Write out all the material verbatim, line by line.

(Beginning of Dataset excerpt)

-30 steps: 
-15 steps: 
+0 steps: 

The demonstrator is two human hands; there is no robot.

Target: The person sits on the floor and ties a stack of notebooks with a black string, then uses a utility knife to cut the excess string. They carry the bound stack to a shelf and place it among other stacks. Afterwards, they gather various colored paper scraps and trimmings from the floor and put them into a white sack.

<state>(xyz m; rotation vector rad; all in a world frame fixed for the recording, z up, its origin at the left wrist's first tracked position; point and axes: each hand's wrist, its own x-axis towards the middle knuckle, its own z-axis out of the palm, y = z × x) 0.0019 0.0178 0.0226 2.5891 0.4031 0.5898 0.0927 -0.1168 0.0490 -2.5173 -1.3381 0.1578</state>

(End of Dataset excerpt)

Answer to the exercise:
-30 steps: 
-15 steps: 
+0 steps: 

The demonstrator is two human hands; there is no robot.

Target: The person sits on the floor and ties a stack of notebooks with a black string, then uses a utility knife to cut the excess string. They carry the bound stack to a shelf and place it among other stacks. Afterwards, they gather various colored paper scraps and trimmings from the floor and put them into a white sack.

<state>(xyz m; rotation vector rad; all in a world frame fixed for the recording, z up, its origin at the left wrist's first tracked position; point and axes: each hand's wrist, its own x-axis towards the middle knuckle, its own z-axis out of the palm, y = z × x) 0.0019 0.0178 0.0226 2.5891 0.4031 0.5898 0.0927 -0.1168 0.0490 -2.5173 -1.3381 0.1578</state>

The output contains nothing further.